Weisser: I think Larry Trapp has always been a good man, yet he's had a life that's been messed up. Until I spoke to Larry Trapp, I'd only had a couple of other experiences with people who are involved in the organizations that Larry was involved with. I never wanted to talk to them; I was afraid of them. The experience of having met and talked with and learning to love Larry Trapp has been eye-opening for me. Larry has helped me realize something about my religion that I've taught a lot of people: I am obligated to try to love Larry Trapp -- to hate what he stood for, but to love Larry Trapp.
Q. Before you met Mr. Trapp, did you have any idea how extensive these racist organizations were?
Weisser: They are larger than I might have expected. The extent of the hate network in the U.S. is frightening, and that network extends beyond our borders. The neo-Nazis are on the rise in Germany, France and other countries of Europe. The appearance of swastikas in Jewish cemeteries is again on the rise, and the destruction of Jewish-owned property is on the rise.
Q. Mr. Trapp, what do the past few months tell you about the past few decades of your life?
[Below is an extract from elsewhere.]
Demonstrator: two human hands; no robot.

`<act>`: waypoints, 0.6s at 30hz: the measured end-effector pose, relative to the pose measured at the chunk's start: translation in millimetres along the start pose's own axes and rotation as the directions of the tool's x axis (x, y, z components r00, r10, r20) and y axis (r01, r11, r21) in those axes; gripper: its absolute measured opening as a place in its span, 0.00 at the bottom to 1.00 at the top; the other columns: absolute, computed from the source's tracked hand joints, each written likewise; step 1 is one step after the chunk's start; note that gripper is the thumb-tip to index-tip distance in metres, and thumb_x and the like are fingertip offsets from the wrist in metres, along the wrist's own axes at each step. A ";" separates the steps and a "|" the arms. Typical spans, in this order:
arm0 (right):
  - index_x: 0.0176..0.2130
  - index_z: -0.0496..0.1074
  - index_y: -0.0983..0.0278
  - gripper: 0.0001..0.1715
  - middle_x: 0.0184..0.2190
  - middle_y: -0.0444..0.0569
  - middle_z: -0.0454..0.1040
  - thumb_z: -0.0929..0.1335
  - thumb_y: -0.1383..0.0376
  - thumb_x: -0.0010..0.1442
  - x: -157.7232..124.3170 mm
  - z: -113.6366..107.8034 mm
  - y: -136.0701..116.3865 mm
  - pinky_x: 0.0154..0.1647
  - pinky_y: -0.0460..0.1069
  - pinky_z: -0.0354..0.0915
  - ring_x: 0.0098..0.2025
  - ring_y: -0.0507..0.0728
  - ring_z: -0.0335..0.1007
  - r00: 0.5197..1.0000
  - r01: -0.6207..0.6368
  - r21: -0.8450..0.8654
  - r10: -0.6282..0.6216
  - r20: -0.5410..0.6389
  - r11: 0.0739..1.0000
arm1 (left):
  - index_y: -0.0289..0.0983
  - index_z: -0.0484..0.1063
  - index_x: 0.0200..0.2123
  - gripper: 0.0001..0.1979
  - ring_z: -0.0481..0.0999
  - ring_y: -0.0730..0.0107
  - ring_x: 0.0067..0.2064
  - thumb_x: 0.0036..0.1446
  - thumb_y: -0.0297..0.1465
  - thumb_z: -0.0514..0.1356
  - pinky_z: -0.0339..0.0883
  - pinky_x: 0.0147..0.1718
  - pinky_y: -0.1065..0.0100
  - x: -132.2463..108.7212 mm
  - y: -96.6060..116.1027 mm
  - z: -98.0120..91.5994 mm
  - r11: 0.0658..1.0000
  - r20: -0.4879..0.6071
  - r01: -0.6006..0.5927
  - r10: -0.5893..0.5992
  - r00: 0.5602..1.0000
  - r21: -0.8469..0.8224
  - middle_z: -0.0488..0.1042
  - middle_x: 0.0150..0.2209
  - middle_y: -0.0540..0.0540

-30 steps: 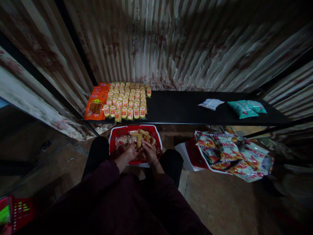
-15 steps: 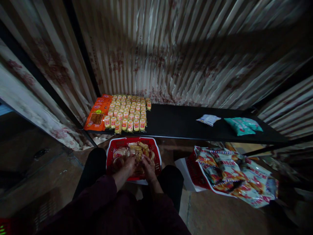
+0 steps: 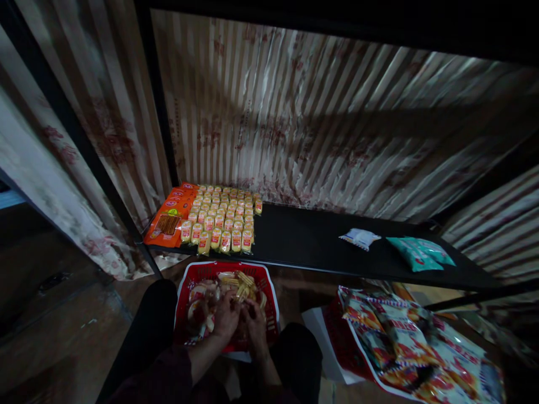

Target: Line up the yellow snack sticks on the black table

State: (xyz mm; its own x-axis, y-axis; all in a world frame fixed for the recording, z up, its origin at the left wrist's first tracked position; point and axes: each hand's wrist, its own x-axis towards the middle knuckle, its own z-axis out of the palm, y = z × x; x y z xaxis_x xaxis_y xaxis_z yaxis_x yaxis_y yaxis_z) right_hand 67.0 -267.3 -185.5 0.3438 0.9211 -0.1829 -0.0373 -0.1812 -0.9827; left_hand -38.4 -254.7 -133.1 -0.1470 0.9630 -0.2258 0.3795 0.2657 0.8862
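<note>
A striped curtain (image 3: 269, 101) hangs behind a black shelf (image 3: 298, 235). Below the shelf, a basket of snack bags (image 3: 404, 336) stands at the right; a red basket (image 3: 206, 272) between the person's knees contains wrapped yellow snacks (image 3: 244, 283). Rows of small packets (image 3: 223, 219) lie beside orange pouches (image 3: 172, 216). The left hand (image 3: 227, 317) and right hand (image 3: 254, 322) meet near the yellow snacks, fingers bent; whether they are clamped on one cannot be told.

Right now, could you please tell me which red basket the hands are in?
The left basket, between the knees: left hand and right hand reach into it; the right basket, heaped with bags, stands untouched.
</note>
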 end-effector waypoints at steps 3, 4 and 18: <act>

Trapp: They tell me I've got a lot of rebuilding to do. I want to try to change some minds. I know I can't change the hard-core racists, but maybe I can put something in the back of their mind that they can think about as time goes on. People who are borderline racists -- maybe I can get to them before they cross that line, because once they cross that line, they get indoctrinated too heavily.
Q. I understand that you received distressing medical news recently. Does that change any of your plans?
Trapp: The doctor told me I have six months to a year to live. I think I can push it further, because I'm ornery as hell. At least I want to get a group started that will teach people to help one another. I'm not going to stop just because I'm sick.
Q. You were born Roman Catholic. Do you have any interest in converting to Judaism?
Trapp: Yes. Oh, definitely. That's my goal. I think the Jewish religion saved me. The only thing that'll keep me from converting is if there's not enough time.
Q. Cantor Weisser, how do you feel about his converting?
Weisser: Judaism doesn't actively seek converts, but if Larry wants to make the effort to adopt the Jewish religion, I don't think I or anybody else should put barriers in his way. I would be more than happy and, in fact, honored if Larry follows through and makes that religious affirmation.
Q. Quite a sea change.
Weisser: The whole course of Larry's history has changed. My history has changed.
Trapp: I think I was meant to be a Klansman, meant to be a Nazi, meant to do the various things I've done so I could learn that they weren't right, so that maybe, out of my experience, I can help other people change their way of thinking. I think the whole thing was planned out. I really do.